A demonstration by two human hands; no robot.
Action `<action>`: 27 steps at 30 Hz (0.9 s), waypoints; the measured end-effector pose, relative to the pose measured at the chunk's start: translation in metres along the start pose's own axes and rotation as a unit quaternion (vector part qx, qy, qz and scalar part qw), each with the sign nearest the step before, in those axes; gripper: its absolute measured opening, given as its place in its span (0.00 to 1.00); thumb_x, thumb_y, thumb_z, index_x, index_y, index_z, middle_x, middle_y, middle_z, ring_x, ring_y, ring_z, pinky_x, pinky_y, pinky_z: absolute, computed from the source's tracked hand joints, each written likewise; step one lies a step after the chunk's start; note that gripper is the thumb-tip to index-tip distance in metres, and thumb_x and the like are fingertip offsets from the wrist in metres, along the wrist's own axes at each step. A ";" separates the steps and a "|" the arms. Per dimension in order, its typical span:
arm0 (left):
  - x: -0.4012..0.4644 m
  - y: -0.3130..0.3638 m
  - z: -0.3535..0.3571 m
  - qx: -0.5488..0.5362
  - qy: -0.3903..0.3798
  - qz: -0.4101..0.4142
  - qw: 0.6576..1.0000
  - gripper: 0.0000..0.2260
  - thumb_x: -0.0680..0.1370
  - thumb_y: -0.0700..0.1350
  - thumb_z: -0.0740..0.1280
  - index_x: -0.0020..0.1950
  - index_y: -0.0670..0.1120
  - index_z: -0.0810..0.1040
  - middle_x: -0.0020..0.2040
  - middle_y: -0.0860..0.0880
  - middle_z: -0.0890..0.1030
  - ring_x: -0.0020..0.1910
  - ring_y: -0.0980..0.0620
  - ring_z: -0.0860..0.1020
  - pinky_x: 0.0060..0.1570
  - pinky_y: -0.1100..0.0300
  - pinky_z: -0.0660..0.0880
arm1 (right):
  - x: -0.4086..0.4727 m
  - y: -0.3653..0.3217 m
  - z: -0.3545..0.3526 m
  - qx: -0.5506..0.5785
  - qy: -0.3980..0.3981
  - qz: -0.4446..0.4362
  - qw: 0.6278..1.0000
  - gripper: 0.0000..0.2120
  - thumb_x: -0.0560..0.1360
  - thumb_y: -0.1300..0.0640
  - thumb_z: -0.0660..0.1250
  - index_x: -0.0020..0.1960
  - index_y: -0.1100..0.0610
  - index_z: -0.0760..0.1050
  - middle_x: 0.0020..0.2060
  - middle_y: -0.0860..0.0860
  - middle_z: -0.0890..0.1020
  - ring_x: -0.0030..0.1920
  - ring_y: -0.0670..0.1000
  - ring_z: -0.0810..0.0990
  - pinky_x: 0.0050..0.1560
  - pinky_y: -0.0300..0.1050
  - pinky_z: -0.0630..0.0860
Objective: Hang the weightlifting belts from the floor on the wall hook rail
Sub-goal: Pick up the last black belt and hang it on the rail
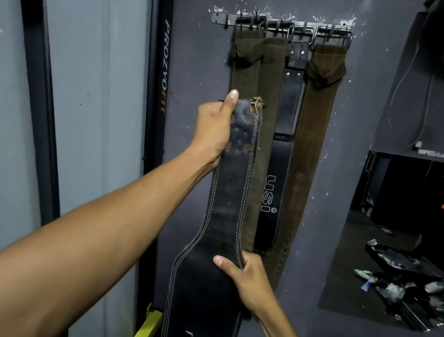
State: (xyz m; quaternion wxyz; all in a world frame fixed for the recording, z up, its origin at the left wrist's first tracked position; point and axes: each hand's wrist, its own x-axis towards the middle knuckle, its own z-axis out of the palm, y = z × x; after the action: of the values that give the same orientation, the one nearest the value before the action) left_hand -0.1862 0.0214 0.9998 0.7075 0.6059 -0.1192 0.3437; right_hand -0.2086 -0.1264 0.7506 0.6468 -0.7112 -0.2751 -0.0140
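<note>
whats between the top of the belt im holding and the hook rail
In the head view, only the brown belts already hanging from the hook rail; the held black belt tops out below it.

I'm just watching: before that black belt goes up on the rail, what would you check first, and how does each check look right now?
1. Left hand has a firm grip on the top end of the black belt: ok.
2. Right hand steadies the belt's wide part: ok.
3. Belt's top end is level with the hook rail: not ok, it is well below.
4. A free hook is left on the rail: cannot tell; the left end looks bare, but the hooks are too small to see clearly.
5. Buckle ready to catch a hook: cannot tell, mostly hidden by the hand.
6. Hanging belts, such as the brown belt, are clear of the path: not ok, the black belt overlaps them.
</note>
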 end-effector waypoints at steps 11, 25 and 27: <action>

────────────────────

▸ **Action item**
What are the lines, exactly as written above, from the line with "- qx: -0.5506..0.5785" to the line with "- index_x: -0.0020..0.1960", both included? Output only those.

▸ **Output below**
  - qx: -0.5506..0.5785
  - qy: -0.3980..0.3981
  - qz: -0.4446..0.4362
  - qw: 0.6278..1.0000
  - gripper: 0.0000..0.2120
  - thumb_x: -0.0560..0.1360
  - thumb_y: -0.1300..0.0640
  - thumb_z: -0.0660..0.1250
  - index_x: -0.0020..0.1960

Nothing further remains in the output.